Wednesday, November 16, 2005

Since Mr. Pterodactyl apparently missed it, here's a tidbit from Tuesday Morning Quarterback:

Last spring, students from the Massachusetts Institute of Technology staged what was billed as the first convention for time travelers. Cleverly, they declared it would be the only time-travelers' convention ever needed, since anyone who missed the event could just travel backward in time to attend.

The chances of time travel are vanishingly small. First there is the problem that there would have to exist an infinite number of interwoven universes, each representing an instant in time, in order for there to be destinations to which time-travelers could journey. No one can prove there are not an infinity of universes each forever locked in an instant of time, but what are the odds? Second are the obvious causality paradoxes. If you went backward in time and prevented your parents from meeting, you would cease to exist; but if you ceased to exist, then you could not have traveled backward in time to prevent the meeting. Third is the already-altered problem -- if a future person went into the past and altered history, this would have already happened from our perspectives; history would already be altered and thus the current condition would be the normal condition, that is, not altered. The clincher is the free-will problem. If any future person with a time machine is debating whether to travel into the past, he or she would have no free choice in the matter, because from the standpoint of the past the journey has already either occurred or not occurred. For the theological flip side of this argument -- God cannot know the future because if the future is already determined then God has no free will -- see my favorite philosopher, Charles Hartshorne.

3 comments:

Steve Burri said...

1. Yeah, Mr. Pterodactyl is really off his game. (Although he has posted a couple of things lately.)

2. You post this and laugh at my unreadable, weird writing?? Sheesh!

Anonymous said...

To participants of this blog:
Sincerely hope that this vast collection of intellects spend some time and energy towards positively influencing those near to them, family and loved ones.

Much easier (and the chickens way out of dealing with realities of life) to cut down the world's cultures than it is to deal with our own yard.
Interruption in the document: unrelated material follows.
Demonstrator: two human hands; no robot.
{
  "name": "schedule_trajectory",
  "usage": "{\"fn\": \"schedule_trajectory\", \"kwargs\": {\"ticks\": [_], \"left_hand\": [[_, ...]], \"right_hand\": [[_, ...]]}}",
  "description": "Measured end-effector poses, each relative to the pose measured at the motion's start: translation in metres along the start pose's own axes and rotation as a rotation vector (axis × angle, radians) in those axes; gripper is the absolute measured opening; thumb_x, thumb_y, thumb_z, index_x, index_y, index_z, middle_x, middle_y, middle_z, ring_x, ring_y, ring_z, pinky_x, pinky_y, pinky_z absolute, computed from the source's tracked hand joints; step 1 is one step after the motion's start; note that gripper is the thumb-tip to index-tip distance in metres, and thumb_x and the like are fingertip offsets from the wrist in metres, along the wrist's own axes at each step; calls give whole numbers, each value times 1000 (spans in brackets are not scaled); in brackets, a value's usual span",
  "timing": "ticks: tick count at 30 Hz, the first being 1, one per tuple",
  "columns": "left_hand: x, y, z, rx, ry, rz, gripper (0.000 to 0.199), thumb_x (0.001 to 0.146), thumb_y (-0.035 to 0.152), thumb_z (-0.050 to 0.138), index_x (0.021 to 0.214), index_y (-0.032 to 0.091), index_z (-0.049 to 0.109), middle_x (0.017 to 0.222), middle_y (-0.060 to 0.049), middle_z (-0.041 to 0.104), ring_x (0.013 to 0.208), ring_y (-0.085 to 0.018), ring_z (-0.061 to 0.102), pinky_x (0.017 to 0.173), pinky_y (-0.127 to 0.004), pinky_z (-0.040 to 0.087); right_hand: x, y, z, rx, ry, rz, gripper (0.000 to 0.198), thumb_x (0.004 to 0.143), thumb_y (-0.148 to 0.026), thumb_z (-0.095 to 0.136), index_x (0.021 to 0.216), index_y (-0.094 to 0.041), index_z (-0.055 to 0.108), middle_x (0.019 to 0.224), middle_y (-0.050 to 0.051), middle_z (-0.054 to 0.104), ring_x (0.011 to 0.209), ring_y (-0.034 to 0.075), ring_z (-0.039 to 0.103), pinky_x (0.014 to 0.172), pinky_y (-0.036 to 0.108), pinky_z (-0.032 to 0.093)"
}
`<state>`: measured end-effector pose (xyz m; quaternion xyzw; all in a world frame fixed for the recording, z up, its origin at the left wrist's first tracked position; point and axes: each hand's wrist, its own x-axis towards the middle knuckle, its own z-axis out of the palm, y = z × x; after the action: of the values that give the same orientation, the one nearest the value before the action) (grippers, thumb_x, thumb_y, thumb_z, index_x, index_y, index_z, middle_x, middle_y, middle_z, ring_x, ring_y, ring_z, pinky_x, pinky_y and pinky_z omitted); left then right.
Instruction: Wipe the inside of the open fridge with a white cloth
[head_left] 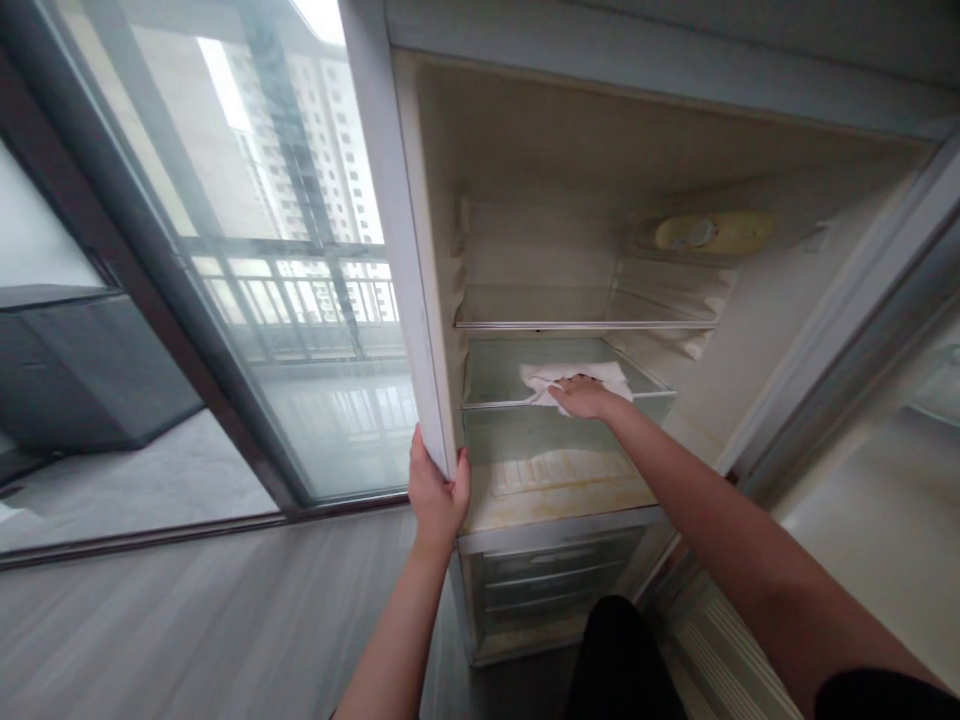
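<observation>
My right hand reaches inside a refrigerator and holds a white cloth against the middle glass shelf. The cloth spreads out beyond my fingers, which are partly hidden in its folds. My left hand is closed around the left front edge of the refrigerator, thumb on the inner side. Above the cloth runs an upper glass shelf. Yellowish stains mark the ribbed compartment floor below.
A yellowish lamp housing sits on the inner right wall. The refrigerator door stands open at right. Below is a compartment with clear-fronted drawers. Sliding glass doors are at left, beside a grey floor. My dark-clothed knee is near the drawers.
</observation>
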<state>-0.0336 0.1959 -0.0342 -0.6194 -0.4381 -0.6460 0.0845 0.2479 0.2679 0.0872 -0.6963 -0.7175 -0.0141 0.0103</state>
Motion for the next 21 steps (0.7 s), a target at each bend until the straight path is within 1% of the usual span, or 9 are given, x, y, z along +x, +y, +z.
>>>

Your knowledge can be expanded upon with compassion towards your neighbor and humility of self.
Then the intelligent may become wise.

Change really begins in our own small word and expands into the larger domain.

Steve Burri said...

Anonymous,
Perhaps your suggestion needs to be taken back even one more step. Before one can positively effect neighbor, family, and loved ones, he needs to bring such changes into his own life first.